When I m out alone, my mind is going nineteen to the dozen and my family claim that if I saw them I would blank them because my eyes may have seen but my brain failed to make the connections. I know at times I fail to greet someone I know, but it is not deliberate. My eyes may have seen them but my brain hasn't.

If people blank me I just assume they are like me and busy thinking about how to bring about world peace or what to cook for supper and the brain eye connection has been temporarily suspended.

So do not assume someone who blanks you doesn't want to speak to you. It could just be that their brain failed to see you.

Oh, and it is possible they are not wearing their glasses, or the wrong glasses.

sparkly1000 Tue 04-Nov-25 12:44:29

Shopping in the supermarket I noticed a young man over the freezer sections who I had recently nursed at our hospital for some considerable time.
He caught my eye and I smiled and nodded, for a moment he looked confused, then he called across.
“ Oh hello, I didn’t recognise you with your clothes on”.

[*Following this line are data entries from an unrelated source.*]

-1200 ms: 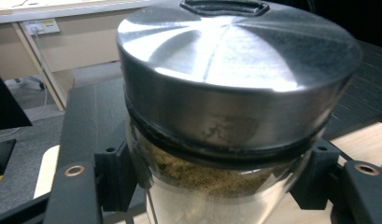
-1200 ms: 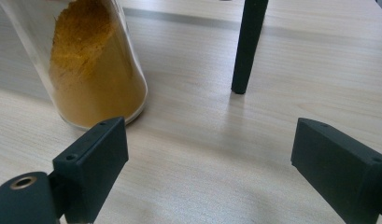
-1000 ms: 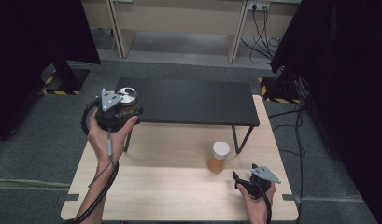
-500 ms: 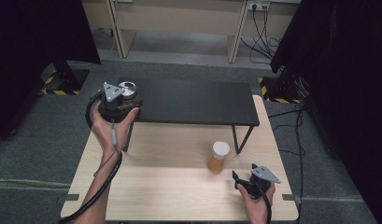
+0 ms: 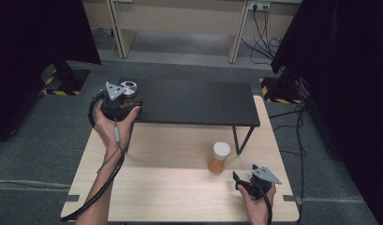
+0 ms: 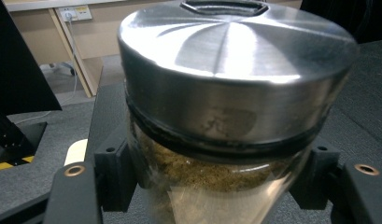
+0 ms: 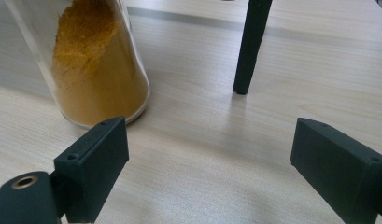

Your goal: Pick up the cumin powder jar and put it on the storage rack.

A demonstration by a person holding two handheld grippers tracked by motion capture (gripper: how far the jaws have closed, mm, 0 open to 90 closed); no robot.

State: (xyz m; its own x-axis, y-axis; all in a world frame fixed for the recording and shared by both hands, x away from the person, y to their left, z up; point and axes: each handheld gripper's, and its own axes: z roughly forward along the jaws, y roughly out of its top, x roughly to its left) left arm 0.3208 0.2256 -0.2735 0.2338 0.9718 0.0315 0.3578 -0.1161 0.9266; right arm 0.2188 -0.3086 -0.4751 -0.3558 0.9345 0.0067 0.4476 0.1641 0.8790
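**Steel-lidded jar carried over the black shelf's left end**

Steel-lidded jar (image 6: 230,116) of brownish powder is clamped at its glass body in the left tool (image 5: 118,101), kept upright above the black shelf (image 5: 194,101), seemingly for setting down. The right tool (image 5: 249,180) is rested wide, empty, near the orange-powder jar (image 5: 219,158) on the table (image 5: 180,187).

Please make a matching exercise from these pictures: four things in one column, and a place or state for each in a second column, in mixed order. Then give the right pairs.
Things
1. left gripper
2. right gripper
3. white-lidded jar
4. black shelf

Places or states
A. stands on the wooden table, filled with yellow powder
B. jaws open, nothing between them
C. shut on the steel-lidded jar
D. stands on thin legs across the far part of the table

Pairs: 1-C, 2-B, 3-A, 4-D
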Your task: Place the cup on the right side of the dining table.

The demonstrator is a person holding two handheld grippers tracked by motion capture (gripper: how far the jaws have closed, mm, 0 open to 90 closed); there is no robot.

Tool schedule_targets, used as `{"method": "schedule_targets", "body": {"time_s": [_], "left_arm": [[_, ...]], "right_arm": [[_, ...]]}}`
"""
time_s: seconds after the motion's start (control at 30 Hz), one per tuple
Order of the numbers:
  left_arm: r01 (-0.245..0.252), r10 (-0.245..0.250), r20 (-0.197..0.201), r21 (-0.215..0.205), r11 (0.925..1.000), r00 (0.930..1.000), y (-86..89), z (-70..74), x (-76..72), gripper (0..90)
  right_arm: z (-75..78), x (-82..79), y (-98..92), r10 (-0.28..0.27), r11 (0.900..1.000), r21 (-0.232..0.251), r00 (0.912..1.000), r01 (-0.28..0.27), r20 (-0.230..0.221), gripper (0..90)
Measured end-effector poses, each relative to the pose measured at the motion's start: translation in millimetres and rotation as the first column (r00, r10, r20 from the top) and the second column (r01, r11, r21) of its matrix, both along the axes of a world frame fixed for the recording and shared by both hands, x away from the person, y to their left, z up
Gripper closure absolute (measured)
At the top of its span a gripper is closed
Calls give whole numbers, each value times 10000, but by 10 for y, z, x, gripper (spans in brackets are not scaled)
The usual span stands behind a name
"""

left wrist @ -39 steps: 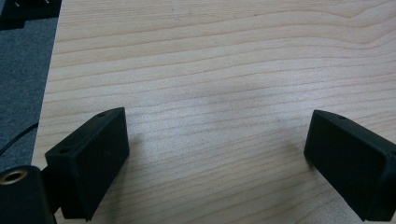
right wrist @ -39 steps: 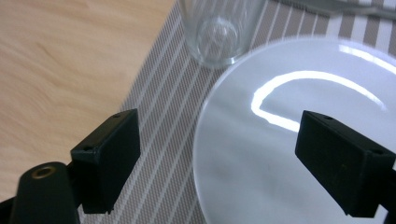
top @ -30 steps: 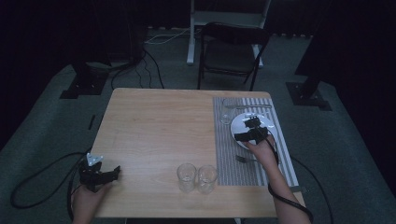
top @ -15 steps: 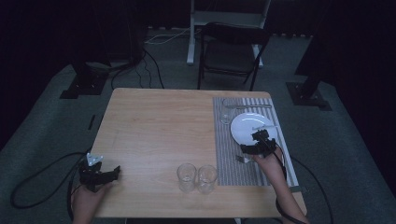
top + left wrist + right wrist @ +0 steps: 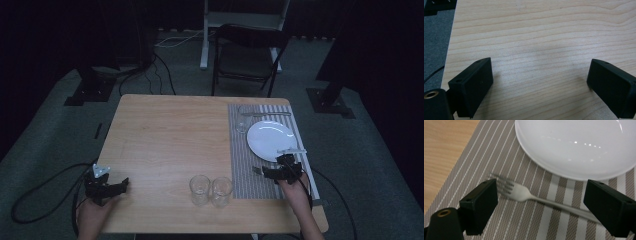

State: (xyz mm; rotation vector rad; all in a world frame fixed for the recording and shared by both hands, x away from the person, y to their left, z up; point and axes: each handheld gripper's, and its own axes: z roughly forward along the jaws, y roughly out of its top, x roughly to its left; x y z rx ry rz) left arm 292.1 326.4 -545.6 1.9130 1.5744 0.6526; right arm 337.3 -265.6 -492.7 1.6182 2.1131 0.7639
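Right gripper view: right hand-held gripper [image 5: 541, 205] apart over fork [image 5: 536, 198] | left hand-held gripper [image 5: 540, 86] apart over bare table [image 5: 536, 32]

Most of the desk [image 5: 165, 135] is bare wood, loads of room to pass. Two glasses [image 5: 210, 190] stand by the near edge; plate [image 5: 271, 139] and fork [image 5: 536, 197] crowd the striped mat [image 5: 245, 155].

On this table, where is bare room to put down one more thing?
The bare wood between the left gripper, the two clear glasses and the far edge is free. The striped grey placemat is crowded: white round plate, metal fork, and right gripper over it.
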Motion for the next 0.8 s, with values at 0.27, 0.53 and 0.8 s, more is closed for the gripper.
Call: {"method": "schedule_targets", "body": {"time_s": [0.27, 0.53, 0.8], "left_arm": [[-15, 15, 0, -18, 10000, 10000, -2, 0, 0, 70], [-11, 11, -1, -15, 10000, 10000, -1, 0, 0, 70], [-12, 12, -2, -15, 10000, 10000, -1, 1, 0, 70]], "right_arm": [[-125, -194, -52, -16, 10000, 73, 9999, 15, 117, 119], [-220, -361, -131, -211, 9997, 101, 9998, 211, -17, 119], [-291, -522, -286, -336, 9993, 162, 9993, 338, -136, 119]]}}
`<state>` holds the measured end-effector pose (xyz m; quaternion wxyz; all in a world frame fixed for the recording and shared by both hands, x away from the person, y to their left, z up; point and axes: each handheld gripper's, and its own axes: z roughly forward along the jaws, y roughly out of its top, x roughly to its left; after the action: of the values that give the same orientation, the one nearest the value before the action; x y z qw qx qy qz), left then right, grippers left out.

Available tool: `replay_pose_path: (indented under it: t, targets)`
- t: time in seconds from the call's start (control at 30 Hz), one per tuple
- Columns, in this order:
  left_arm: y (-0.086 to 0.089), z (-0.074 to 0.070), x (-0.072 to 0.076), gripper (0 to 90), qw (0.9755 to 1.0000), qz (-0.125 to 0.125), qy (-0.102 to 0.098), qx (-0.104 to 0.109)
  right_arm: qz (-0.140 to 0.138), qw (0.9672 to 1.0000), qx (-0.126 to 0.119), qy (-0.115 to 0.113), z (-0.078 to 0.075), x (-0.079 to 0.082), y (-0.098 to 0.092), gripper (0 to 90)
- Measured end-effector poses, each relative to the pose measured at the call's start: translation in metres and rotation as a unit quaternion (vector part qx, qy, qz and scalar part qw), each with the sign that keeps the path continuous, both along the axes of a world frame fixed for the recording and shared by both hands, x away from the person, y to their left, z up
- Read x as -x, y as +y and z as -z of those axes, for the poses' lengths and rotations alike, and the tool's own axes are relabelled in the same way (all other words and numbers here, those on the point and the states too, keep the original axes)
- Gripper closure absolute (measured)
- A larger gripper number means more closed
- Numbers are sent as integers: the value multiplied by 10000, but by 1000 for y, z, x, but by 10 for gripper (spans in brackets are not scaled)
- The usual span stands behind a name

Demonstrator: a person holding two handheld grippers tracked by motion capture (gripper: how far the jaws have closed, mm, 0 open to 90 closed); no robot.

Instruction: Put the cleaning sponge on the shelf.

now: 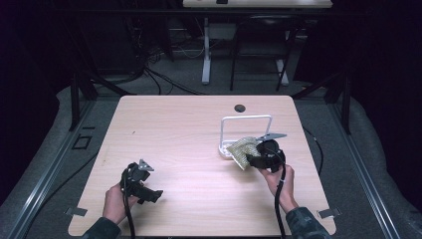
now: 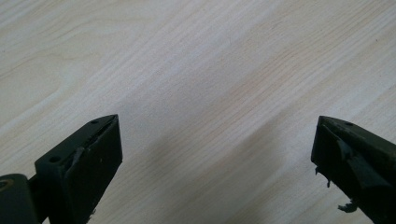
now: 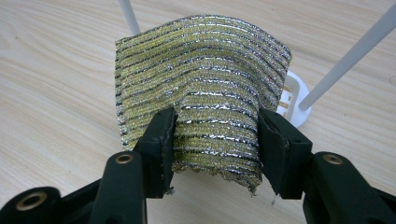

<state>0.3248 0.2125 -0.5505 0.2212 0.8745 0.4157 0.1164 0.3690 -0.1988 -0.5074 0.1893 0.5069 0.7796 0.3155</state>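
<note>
Gripping a ribbed gold-and-silver cloth [image 3: 201,88], right claw [image 3: 212,140] by the white wire rack [image 1: 245,133].
Cloth: clamped at its lower edge between the right claw's jaws, bowed upward ahead of them, rack just beyond. Left claw [image 2: 217,158]: jaws wide apart, holding nothing, bare wooden bench [image 2: 196,70] beneath, well apart from the right claw.

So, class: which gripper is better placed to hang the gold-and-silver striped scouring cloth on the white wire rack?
Right gripper: it grips the cloth beside the rack. Left gripper is open, farther away.
</note>
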Motion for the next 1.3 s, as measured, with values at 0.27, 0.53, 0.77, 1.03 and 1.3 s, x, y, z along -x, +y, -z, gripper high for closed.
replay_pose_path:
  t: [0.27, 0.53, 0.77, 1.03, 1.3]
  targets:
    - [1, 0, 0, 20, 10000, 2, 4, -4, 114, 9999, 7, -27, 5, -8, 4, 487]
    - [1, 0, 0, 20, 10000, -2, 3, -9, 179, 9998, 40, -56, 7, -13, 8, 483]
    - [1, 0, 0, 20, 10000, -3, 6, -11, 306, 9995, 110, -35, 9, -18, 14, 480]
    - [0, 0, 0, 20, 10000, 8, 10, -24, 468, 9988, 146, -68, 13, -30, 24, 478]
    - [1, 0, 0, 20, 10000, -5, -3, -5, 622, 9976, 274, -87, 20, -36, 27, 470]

kircubbin2000 Tue 04-Nov-25 12:51:30

My son was coming to meet us on a walk yesterday and his dad told him you'll see mum she's wearing a red hat.shock

OldFrill Tue 04-Nov-25 13:08:29

As Bazza said Prosopagnosia is a neurological condition also known as face blindness. Most people are unaware they have this. People can have different degrees of it. Mine is severe, if l unexpectedly encounter close family l don't recognise them. Having arranged to meet my son l totally blanked him until he spoke, friends and neighbours have no chance. I have developed a strategy where l go by distinguishing features but many don't have any - or change them., unusual facial features, scars etc. Not co-incidentally all my close friends throughout my life have been quite recognisable because of at least one distinguishing feature.
I can recognise most of my neighbours in the street but I won't recognise them out if that environment and will walk past them in the supermarket. I quite frequently mistaken other men for my husband, he doesn't have the "unique feature" so I always need to take note of what he's wearing so l recognise him.
Please bear in mind if people have prognopanosis they aren't being deliberately rude

Babs03 Tue 04-Nov-25 13:18:32

People I know often come up to me in the street or in the shops and startle me saying jokingly ‘not talking to me now’ or words to that effect. I just seem to switch off when out and about and don’t see people unless they jump in front of me. Have walked past my DDs on occasion. I do tend to be running things through my mind when going anywhere, thinking of things I need to get or do whilst out etc., but is never intentional. The upside is I won’t even notice people who might be blanking me.

silverlining48 Tue 04-Nov-25 13:35:01

So there are already 3 of us on this page with the same problem. Not so rare then. I have had this for as long as I can remember and have had some embarrassing moments.

Dylis Tue 04-Nov-25 13:42:36

I am terrible at remembering faces and names.
I was out walking when a car pulled up and a delighted woman poked her head out of her window. "Oh, it's so wonderful to see you, we must meet for coffee!" I still don't have a clue as to who she was.

Dontcallmelove Tue 04-Nov-25 13:43:35

There is a woman who lives in my road who does this to me every time. I will see her at events in the village and ask her how she is and she will totally blank me. I used to get quite embarrassed by it, but now I just don’t bother.